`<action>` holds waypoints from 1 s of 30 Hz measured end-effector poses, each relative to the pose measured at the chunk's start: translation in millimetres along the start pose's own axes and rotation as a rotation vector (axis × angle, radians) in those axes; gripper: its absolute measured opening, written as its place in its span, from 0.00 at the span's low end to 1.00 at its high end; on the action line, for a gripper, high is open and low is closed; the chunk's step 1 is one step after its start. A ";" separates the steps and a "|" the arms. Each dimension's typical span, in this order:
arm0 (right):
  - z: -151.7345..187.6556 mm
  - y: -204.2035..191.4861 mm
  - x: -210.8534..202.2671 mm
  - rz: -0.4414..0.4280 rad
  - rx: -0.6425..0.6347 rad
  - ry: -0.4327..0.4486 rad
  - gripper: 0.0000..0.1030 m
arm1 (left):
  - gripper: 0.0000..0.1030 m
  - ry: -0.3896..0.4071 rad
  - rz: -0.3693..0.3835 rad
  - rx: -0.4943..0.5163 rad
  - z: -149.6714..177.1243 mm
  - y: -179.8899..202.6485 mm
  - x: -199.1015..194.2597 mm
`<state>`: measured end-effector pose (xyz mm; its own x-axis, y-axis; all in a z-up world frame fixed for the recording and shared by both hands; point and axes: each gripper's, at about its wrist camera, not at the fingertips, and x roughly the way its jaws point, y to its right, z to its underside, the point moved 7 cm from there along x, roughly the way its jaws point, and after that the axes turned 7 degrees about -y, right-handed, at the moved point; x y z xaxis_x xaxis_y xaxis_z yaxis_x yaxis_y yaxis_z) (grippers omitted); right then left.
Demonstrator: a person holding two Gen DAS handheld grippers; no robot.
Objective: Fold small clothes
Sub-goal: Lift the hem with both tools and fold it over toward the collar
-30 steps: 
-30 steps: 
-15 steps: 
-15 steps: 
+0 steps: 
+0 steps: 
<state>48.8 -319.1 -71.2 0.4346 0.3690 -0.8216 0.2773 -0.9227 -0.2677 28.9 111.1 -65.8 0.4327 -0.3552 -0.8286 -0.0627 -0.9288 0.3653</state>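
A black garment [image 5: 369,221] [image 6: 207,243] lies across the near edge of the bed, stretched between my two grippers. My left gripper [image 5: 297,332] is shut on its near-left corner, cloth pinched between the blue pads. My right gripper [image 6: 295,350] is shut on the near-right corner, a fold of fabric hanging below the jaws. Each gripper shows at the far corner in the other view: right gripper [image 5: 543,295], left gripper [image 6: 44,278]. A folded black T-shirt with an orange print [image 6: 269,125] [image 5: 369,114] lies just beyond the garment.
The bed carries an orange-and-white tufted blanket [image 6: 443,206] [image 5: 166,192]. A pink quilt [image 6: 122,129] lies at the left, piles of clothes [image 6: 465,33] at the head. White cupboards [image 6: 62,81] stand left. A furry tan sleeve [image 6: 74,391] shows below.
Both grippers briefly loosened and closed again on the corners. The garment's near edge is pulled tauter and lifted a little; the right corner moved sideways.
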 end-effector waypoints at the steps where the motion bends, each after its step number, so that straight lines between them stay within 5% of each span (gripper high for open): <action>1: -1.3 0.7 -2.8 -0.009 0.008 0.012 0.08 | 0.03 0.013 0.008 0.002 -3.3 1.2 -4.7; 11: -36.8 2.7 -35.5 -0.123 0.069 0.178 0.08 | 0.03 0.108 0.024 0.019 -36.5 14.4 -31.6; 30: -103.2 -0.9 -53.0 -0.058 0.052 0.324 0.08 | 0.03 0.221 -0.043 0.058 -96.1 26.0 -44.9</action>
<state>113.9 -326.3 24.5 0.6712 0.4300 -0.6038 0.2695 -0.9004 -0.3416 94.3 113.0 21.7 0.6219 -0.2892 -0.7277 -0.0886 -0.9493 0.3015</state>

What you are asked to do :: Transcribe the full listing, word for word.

Response to this exercise ::
`<action>` holds waypoints from 1 s of 30 Hz measured end-effector poses, each relative to the pose measured at the chunk's start: translation in millimetres along the start pose's own axes and rotation as a rotation vector (axis × angle, radians) in those axes; gripper: its absolute measured opening, written as its place in its span, from 0.00 at the span's low end to 1.00 at its high end; on the action line, for a gripper, high is open and low is closed; the chunk's step 1 is one step after its start. A ";" separates the steps and a "|" the arms. Each dimension's typical span, in this order:
arm0 (right):
  - z: -151.7345..187.6556 mm
  - y: -204.2035..191.4861 mm
  - x: -210.8534..202.2671 mm
  - rz: -0.4414..0.4280 rad
  - rx: -0.6425..0.6347 rad
  - ry: -0.4327..0.4486 rad
  - gripper: 0.0000..0.1030 m
arm1 (left):
  - gripper: 0.0000..0.1030 m
  - ry: -0.3896..0.4071 rad
  - rz: -0.3693..0.3835 rad
  - rx: -0.4943..0.5163 rad
  - z: -149.6714..177.1243 mm
  - y: -179.8899..202.6485 mm
  - x: -199.1015..194.2597 mm
`<state>`: measured end-effector pose (xyz mm; its own x-axis, y-axis; all in a z-up world frame fixed for the recording and shared by both hands; point and axes: each gripper's, at about its wrist camera, not at the fingertips, and x roughly the way its jaws point, y to its right, z to its underside, the point moved 7 cm from there along x, roughly the way its jaws point, and after that the axes turned 7 degrees about -y, right-handed, at the moved point; x y z xaxis_x xaxis_y xaxis_z yaxis_x yaxis_y yaxis_z) (grippers omitted); right then left.
Demonstrator: a person holding two Gen DAS handheld grippers; no robot.
Objective: Fold small clothes
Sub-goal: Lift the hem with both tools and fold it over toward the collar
-30 steps: 
-30 steps: 
-15 steps: 
-15 steps: 
+0 steps: 
+0 steps: 
<state>48.8 -319.1 -71.2 0.4346 0.3690 -0.8216 0.2773 -0.9227 -0.2677 28.9 111.1 -65.8 0.4327 -0.3552 -0.8286 -0.0627 -0.9288 0.3653</state>
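A black garment [image 5: 369,221] [image 6: 207,243] lies across the near edge of the bed, stretched between my two grippers. My left gripper [image 5: 297,332] is shut on its near-left corner, cloth pinched between the blue pads. My right gripper [image 6: 295,350] is shut on the near-right corner, a fold of fabric hanging below the jaws. Each gripper shows at the far corner in the other view: right gripper [image 5: 543,295], left gripper [image 6: 44,278]. A folded black T-shirt with an orange print [image 6: 269,125] [image 5: 369,114] lies just beyond the garment.
The bed carries an orange-and-white tufted blanket [image 6: 443,206] [image 5: 166,192]. A pink quilt [image 6: 122,129] lies at the left, piles of clothes [image 6: 465,33] at the head. White cupboards [image 6: 62,81] stand left. A furry tan sleeve [image 6: 74,391] shows below.
Both grippers briefly loosened and closed again on the corners. The garment's near edge is pulled tauter and lifted a little; the right corner moved sideways.
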 end-effector waypoints at the steps where the motion bends, each after its step number, so that straight lines between them stay within 5% of each span (gripper high for open): <action>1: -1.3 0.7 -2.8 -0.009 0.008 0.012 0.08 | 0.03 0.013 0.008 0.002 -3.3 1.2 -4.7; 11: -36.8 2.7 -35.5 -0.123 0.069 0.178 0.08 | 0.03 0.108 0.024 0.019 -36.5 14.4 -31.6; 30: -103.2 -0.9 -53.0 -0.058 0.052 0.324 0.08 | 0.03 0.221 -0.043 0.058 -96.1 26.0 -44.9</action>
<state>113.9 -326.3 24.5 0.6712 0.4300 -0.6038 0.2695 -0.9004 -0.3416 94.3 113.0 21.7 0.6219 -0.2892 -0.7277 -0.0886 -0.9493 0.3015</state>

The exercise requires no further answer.